Machine learning terminology
Machine Learning Simplified: A terminology guide
Machine learning terminology
Have you ever wondered how Netflix knows what movies and TV shows to recommend to you, or how Siri on your iPhone can understand your voice commands? The answer is machine learning!
Machine learning is a type of artificial intelligence that allows computers to learn and make decisions based on data, without being explicitly programmed. It’s like teaching a computer to think for itself by giving it examples to learn from.
Basic Machine Learning Terminology
But don’t worry – understanding the basic terminology is the first step towards grasping the key concepts of machine learning. Whether you’re just starting out in machine learning or need a refresher on the basics, this section will help you feel more confident and comfortable with the terminology. So let’s dive in and explore the key concepts of machine learning!
What is Input?
Input is the data that you give to the machine learning model to make its predictions.
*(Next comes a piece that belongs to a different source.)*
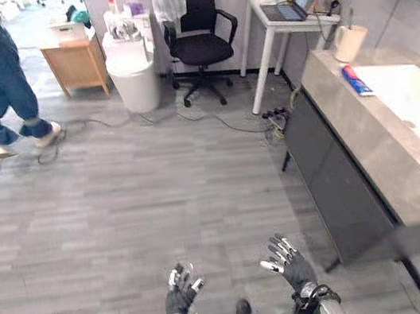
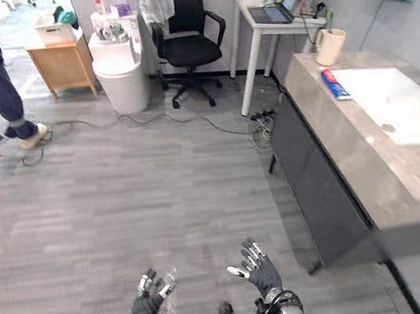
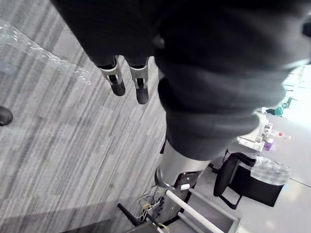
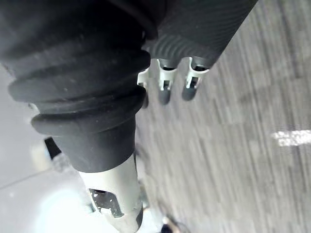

Example of machine learning input:
If you’re building a model to predict housing prices, the input might be features like the number of bedrooms, the size of the house, and the location.
What is Output:
This is the prediction or output that the machine learning model gives you based on the input data.
Example of machine learning output:
If you’re building a model to predict housing prices, the output might be the predicted price of the house.
What is machine learning training data?
This is the set of input-output pairs that you use to train the machine learning model. The model learns from this data to make better predictions on new, unseen data.
Example of how training data is used to train a machine learning model:
Machine learning training data is like the pictures in a coloring book. You have a bunch of pictures with outlines, and you want to color them in. But you don’t know what colors to use for each part of the picture.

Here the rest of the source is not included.